- Born: c. 1635 Memel, Duchy of Prussia
- Died: c. 1704 or 1707 Wejherowo, Polish–Lithuanian Commonwealth
- Other name: Matas Pretorijus
- Education: University of Königsberg University of Rostock
- Occupations: Priest, historian, ethnographer
- Notable work: Deliciae Prussicae, oder Preussische Schaubühne

= Matthäus Prätorius =

Prussian-Lithuanian historian

Matthäus Prätorius (Matthaeus Praetorius, Matas Pretorijus; c. 1635) was a Protestant pastor in the Duchy of Prussia and later a Roman Catholic priest in the Polish–Lithuanian Commonwealth. He is best known as the author of Deliciae Prussicae, oder Preussische Schaubühne (Prussian Delights, or Prussian Theater), a historical and ethnographic work about Old Prussia. By focusing on cultural history, this large two-volume work provides an independent and original outlook on Prussian culture and history. The work includes examples of the customs and folklore of the locals which modern researchers particularly value. Deliciae Prussicae has not been published. In 1998, the Lithuanian Institute of History began publishing the full work in original German and Lithuanian translation.

==Biography==
===Early life and education===
The date of birth of Prätorius is unknown but is estimated to be c. 1635. It is believed that he was born in Memel (Klaipėda) as his father was a deacon in Memel and later in life he signed some of his works as Memelensis Borussus (Prussian from Memel). Praetorius (from Latin praetor) was commonly adopted as a surname by educated Germans. According to Daniel Heinrich Arnoldt, Prätorius' father was from Schwedt in Brandenburg while Prätorius claimed to be a descendant of Jonas Bretkūnas (their exact relationship is unknown, but likely Bretkūnas was maternal great-grandfather). He probably grew up speaking both German and Lithuanian, which helped him when preaching to the ethnic Lithuanians in Ducal Prussia.
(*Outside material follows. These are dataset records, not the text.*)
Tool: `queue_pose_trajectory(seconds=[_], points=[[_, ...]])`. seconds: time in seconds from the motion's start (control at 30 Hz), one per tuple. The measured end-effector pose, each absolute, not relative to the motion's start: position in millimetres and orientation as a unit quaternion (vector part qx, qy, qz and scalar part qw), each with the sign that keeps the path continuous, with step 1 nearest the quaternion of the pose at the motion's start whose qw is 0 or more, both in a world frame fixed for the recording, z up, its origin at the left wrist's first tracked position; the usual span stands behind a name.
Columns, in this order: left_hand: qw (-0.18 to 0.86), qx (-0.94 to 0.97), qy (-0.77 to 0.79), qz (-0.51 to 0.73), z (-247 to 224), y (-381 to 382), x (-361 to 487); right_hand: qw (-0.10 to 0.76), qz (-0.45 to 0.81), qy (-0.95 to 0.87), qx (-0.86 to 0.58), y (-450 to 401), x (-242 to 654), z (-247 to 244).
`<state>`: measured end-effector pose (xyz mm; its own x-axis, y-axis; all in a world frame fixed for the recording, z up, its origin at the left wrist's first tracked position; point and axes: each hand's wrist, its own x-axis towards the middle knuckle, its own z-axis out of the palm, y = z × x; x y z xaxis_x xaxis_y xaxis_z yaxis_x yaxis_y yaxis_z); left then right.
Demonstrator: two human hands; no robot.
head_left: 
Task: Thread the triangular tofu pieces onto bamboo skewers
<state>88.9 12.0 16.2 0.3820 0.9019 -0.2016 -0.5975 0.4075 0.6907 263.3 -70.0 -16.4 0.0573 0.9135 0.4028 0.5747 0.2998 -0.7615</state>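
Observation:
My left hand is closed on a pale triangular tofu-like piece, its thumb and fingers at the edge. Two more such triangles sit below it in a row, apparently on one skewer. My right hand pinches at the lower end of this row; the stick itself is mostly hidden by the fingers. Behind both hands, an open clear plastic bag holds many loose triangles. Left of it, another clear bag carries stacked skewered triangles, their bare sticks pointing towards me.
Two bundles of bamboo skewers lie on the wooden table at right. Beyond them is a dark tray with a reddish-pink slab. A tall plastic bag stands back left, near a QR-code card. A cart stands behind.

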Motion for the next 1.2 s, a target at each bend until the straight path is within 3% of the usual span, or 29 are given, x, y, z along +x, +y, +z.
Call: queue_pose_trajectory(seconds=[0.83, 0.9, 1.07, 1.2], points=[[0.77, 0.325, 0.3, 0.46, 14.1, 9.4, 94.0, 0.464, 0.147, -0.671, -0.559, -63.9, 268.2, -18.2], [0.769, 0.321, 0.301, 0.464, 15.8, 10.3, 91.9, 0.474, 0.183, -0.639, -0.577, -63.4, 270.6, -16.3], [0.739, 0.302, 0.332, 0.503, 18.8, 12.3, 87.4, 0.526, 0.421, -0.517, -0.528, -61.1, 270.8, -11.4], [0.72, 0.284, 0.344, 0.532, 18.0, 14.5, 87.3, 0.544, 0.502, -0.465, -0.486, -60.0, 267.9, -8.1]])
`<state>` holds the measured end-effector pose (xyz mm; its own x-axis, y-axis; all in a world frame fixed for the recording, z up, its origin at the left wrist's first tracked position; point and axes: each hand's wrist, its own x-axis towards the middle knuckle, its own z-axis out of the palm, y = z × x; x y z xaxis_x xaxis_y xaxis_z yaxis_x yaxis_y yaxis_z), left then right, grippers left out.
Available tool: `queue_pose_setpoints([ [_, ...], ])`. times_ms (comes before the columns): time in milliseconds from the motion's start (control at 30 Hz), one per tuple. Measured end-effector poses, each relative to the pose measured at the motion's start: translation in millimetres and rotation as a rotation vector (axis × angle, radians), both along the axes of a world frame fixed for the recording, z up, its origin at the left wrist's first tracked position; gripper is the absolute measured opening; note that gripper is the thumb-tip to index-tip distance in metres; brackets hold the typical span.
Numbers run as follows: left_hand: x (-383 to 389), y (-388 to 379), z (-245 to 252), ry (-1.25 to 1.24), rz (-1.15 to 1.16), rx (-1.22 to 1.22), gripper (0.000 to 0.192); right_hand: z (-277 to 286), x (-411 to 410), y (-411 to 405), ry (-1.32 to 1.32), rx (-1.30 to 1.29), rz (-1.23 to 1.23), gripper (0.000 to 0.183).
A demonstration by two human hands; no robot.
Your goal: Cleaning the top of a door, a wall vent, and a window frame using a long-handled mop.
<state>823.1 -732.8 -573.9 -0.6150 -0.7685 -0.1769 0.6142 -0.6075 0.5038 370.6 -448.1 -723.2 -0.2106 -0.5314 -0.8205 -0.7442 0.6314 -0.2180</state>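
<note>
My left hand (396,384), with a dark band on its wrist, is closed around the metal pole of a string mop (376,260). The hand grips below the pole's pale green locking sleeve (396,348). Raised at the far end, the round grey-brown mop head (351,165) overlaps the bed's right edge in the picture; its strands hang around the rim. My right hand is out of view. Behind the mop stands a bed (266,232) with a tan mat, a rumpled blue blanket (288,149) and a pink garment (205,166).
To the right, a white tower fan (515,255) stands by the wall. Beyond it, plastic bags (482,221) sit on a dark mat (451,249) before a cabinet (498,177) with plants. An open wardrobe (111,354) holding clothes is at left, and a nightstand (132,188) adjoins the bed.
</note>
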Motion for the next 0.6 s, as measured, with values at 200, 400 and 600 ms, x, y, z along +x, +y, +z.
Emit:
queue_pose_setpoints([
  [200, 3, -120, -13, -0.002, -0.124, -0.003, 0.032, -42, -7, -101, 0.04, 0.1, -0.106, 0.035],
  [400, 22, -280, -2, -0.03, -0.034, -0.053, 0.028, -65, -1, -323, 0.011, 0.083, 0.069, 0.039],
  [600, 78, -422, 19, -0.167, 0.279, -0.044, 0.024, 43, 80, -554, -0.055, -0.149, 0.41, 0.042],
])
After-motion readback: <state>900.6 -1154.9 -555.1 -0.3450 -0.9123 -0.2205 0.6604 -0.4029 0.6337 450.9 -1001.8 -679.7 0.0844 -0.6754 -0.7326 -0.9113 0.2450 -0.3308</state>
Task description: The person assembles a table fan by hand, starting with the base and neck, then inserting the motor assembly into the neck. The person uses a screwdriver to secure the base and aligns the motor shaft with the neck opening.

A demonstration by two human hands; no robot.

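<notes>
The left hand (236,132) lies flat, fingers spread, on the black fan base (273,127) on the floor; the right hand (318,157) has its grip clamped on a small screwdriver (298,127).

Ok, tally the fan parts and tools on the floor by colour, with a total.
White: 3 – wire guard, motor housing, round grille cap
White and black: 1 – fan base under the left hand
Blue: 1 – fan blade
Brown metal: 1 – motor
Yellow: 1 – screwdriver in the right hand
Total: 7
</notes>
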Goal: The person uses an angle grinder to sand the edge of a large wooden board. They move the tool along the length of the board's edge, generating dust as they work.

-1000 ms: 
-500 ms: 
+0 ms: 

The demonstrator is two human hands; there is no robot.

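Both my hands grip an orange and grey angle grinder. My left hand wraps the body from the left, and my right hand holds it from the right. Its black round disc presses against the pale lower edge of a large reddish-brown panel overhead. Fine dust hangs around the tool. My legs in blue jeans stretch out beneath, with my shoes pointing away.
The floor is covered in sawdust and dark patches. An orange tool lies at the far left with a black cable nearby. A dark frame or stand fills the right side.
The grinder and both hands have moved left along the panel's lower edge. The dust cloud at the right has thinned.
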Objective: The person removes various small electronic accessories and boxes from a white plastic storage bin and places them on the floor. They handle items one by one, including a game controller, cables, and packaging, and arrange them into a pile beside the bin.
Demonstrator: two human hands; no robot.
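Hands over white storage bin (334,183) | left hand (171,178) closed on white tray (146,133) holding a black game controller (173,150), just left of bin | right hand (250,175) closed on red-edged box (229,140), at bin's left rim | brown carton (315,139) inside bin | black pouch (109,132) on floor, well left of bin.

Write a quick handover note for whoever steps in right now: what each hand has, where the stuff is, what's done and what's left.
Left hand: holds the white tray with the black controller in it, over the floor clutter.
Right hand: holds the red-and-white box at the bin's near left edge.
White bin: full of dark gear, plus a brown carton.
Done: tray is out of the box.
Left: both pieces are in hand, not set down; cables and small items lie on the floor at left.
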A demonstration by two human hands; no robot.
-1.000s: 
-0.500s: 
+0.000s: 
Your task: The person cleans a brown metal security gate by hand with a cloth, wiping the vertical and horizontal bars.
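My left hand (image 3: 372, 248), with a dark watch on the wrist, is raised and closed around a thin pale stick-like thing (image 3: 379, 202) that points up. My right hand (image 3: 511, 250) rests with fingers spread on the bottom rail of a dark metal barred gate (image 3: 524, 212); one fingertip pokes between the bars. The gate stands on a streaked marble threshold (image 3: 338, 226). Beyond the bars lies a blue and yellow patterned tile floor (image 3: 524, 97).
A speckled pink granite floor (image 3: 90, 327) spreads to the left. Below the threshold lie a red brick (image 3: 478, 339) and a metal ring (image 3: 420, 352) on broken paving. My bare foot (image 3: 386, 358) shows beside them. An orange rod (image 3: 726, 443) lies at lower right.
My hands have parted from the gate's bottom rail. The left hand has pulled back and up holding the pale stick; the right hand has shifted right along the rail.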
With two older brothers, Prätorius enrolled at the University of Königsberg in 1650 but was likely too young as he re-enrolled in April 1654. In 1657, he transferred to the University of Rostock where he received a master's in free arts and philosophy in June 1660. He defended his master's in philosophy at the University of Königsberg in 1661.

===Lutheran pastor===
After his studies, Prätorius returned to Memel. For about three years he worked as an assistant to pastor Johann Lehman and served the Lithuanian-speaking population of villages on the Curonian Spit and near the Curonian Lagoon. In 1663 or 1664, Prätorius moved to Niebudszen where he was a Lutheran pastor for twenty years. It was a mid-sized parish and the majority of the population was Lithuanian speaking (Prätorius referred to them as Nadruvians).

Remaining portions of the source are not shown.